● **Assignment**
In your copy of the data, omit the pictures and keep all else exactly as given.

● **Dataset content**
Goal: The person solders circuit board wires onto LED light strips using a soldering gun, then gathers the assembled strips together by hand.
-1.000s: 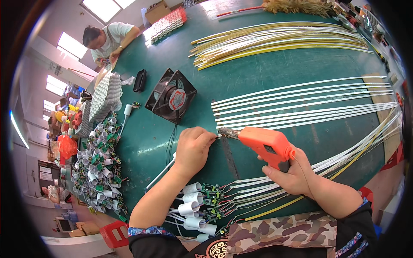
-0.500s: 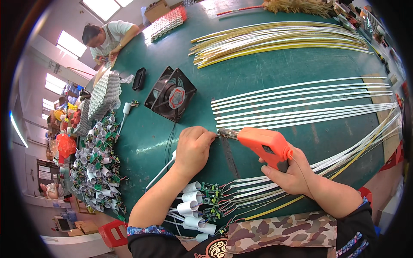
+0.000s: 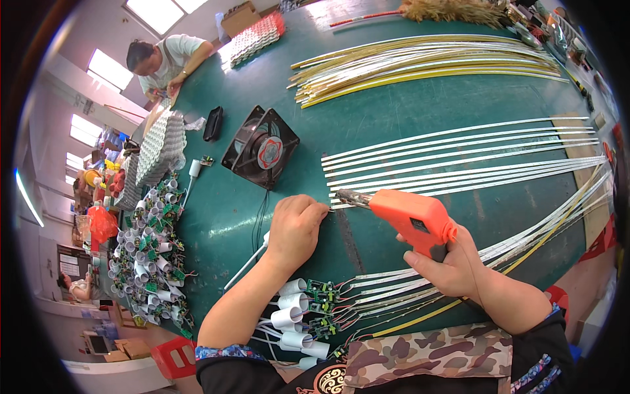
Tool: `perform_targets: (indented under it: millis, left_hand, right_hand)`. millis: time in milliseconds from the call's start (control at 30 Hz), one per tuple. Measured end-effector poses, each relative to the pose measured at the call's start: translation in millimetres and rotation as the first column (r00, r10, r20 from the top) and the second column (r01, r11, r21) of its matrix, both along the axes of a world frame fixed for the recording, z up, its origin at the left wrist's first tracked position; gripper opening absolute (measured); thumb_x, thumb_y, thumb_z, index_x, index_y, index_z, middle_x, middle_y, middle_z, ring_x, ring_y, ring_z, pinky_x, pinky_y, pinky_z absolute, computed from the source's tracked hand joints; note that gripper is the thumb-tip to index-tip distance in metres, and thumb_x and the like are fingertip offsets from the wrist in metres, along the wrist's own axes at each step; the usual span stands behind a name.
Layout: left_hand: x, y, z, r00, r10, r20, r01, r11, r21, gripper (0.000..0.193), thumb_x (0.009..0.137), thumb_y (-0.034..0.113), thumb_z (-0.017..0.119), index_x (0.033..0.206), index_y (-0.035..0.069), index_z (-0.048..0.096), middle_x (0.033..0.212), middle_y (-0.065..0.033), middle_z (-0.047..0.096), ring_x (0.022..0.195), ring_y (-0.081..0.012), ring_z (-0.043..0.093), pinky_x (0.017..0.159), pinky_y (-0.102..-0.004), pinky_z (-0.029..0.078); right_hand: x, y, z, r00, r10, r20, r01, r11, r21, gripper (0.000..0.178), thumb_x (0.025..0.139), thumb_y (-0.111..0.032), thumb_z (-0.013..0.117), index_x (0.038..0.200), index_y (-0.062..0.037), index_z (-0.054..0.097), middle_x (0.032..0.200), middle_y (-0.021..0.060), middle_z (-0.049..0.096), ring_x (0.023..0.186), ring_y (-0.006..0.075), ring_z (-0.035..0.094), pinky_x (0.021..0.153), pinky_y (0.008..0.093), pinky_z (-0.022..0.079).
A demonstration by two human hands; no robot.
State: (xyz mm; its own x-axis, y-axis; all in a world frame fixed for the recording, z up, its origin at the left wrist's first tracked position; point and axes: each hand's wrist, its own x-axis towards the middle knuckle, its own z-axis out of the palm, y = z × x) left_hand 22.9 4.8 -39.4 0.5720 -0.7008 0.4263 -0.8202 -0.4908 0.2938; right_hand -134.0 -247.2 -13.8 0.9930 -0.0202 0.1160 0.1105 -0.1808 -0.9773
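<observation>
My right hand (image 3: 453, 268) grips an orange soldering gun (image 3: 412, 215), its metal tip pointing left, just above the near left ends of a row of thin white strips (image 3: 472, 176). My left hand (image 3: 295, 226) is closed, thumb and fingers pinched at those strip ends; what they hold is hidden. Below my hands lie white lamp bases (image 3: 293, 302) with green circuit boards (image 3: 321, 290) and thin wires. More white strips (image 3: 394, 281) run from these boards to the right under my right hand.
A black fan (image 3: 261, 146) stands beyond my left hand. Many white bases with boards (image 3: 147, 253) are heaped at left. Yellow and white strips (image 3: 426, 65) lie at the back. A co-worker (image 3: 172, 59) bends over the far left corner, near a white stack (image 3: 161, 141).
The soldering gun has shifted slightly right and its tip has risen a little from the strip ends beside my left fingers. My left hand has stayed nearly still.
</observation>
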Motion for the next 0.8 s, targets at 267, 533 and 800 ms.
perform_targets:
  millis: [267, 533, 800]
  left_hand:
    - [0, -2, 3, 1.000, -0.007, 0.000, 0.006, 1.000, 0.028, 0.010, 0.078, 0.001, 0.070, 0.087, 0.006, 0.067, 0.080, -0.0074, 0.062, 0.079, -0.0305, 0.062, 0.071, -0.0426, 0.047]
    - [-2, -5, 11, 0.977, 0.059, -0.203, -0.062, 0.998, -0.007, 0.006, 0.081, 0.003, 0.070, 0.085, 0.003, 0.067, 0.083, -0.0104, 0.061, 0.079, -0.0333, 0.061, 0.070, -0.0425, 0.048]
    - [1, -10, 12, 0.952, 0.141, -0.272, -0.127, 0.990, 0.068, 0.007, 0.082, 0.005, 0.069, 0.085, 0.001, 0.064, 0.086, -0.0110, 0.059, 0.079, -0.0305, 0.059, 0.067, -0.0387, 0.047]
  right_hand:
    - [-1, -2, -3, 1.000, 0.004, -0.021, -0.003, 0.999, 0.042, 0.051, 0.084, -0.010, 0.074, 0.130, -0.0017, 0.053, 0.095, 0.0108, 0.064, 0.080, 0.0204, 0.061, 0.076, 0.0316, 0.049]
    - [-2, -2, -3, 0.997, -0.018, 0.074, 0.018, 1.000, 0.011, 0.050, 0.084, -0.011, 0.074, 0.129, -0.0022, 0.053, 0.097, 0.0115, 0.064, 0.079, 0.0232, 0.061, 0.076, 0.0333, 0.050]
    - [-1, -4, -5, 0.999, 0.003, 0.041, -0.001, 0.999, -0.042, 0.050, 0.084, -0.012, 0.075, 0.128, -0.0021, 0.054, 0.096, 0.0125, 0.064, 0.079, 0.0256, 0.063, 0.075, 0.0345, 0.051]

● **Answer area**
Goal: The person solders circuit board wires onto LED light strips using a soldering gun, then gathers the assembled strips together by hand.
-1.000s: 
-0.500s: 
+0.000s: 
Tool: `perform_targets: (indented under it: millis, left_hand, right_hand)`. millis: time in milliseconds from the call's start (control at 30 Hz), one per tuple. Measured end-effector poses, each relative to the pose measured at the call's start: translation in millimetres and rotation as the first column (r00, r10, r20 from the top) and the second column (r01, r11, r21) of its matrix, both along the axes of a world frame fixed for the recording, z up, its origin at the left wrist's first tracked position; gripper opening absolute (measured); thumb_x, thumb_y, thumb_z, index_x, index_y, index_z, middle_x, middle_y, middle_z, ring_x, ring_y, ring_z, pinky_x, pinky_y, pinky_z absolute, computed from the source's tracked hand joints; note that gripper is the thumb-tip to index-tip distance in metres, and thumb_x and the like are fingertip offsets from the wrist in metres, along the wrist's own axes at each step; the usual span stands behind a name.
Layout: left_hand: x, y, z, r00, r10, r20, r01, r11, r21, gripper (0.000..0.193), thumb_x (0.009..0.137), thumb_y (-0.034..0.113), thumb_z (-0.017..0.119), index_x (0.033..0.206), index_y (-0.035..0.069), index_z (-0.048..0.096), middle_x (0.033..0.212), middle_y (-0.065..0.033), middle_z (-0.047..0.096), ring_x (0.022..0.195), ring_y (-0.081..0.012), ring_z (-0.043..0.093), pinky_x (0.017..0.159), pinky_y (-0.102..-0.004), pinky_z (-0.029..0.078); right_hand: x, y, z, r00, r10, r20, r01, r11, r21, gripper (0.000..0.178), thumb_x (0.025..0.139), thumb_y (-0.111..0.032), thumb_z (-0.013..0.117), index_x (0.038..0.200), index_y (-0.062..0.037), index_z (-0.054..0.097), middle_x (0.032..0.200), middle_y (-0.021..0.060), middle_z (-0.049..0.096), ring_x (0.023..0.186), ring_y (-0.006..0.075), ring_z (-0.035..0.094), pinky_x (0.021..0.153), pinky_y (0.008..0.093), pinky_z (-0.022..0.079).
A demonstration by two human hands; no robot.
State: (xyz mm; its own x-axis, y-axis; all in a world frame fixed for the recording, z up, its origin at the left wrist's first tracked position; point and axes: each hand's wrist, its own x-axis towards the middle knuckle, its own z-axis out of the palm, y = z × x) left_hand 22.9 4.8 -39.4 0.5720 -0.7008 0.4263 -0.8202 -0.4908 0.2938; right_hand -134.0 -247.2 -13.8 0.9930 -0.0202 0.1160 0.1105 -0.1808 -0.9773
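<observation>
My right hand (image 3: 453, 268) grips an orange soldering gun (image 3: 412, 215), its metal tip pointing left, just above the near left ends of a row of thin white strips (image 3: 472, 176). My left hand (image 3: 295, 226) is closed, thumb and fingers pinched at those strip ends; what they hold is hidden. Below my hands lie white lamp bases (image 3: 293, 302) with green circuit boards (image 3: 321, 290) and thin wires. More white strips (image 3: 394, 281) run from these boards to the right under my right hand.
A black fan (image 3: 261, 146) stands beyond my left hand. Many white bases with boards (image 3: 147, 253) are heaped at left. Yellow and white strips (image 3: 426, 65) lie at the back. A co-worker (image 3: 172, 59) bends over the far left corner, near a white stack (image 3: 161, 141).
The soldering gun has shifted slightly right and its tip has risen a little from the strip ends beside my left fingers. My left hand has stayed nearly still.
</observation>
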Motion for the next 0.8 s, targets at 267, 533 and 800 ms.
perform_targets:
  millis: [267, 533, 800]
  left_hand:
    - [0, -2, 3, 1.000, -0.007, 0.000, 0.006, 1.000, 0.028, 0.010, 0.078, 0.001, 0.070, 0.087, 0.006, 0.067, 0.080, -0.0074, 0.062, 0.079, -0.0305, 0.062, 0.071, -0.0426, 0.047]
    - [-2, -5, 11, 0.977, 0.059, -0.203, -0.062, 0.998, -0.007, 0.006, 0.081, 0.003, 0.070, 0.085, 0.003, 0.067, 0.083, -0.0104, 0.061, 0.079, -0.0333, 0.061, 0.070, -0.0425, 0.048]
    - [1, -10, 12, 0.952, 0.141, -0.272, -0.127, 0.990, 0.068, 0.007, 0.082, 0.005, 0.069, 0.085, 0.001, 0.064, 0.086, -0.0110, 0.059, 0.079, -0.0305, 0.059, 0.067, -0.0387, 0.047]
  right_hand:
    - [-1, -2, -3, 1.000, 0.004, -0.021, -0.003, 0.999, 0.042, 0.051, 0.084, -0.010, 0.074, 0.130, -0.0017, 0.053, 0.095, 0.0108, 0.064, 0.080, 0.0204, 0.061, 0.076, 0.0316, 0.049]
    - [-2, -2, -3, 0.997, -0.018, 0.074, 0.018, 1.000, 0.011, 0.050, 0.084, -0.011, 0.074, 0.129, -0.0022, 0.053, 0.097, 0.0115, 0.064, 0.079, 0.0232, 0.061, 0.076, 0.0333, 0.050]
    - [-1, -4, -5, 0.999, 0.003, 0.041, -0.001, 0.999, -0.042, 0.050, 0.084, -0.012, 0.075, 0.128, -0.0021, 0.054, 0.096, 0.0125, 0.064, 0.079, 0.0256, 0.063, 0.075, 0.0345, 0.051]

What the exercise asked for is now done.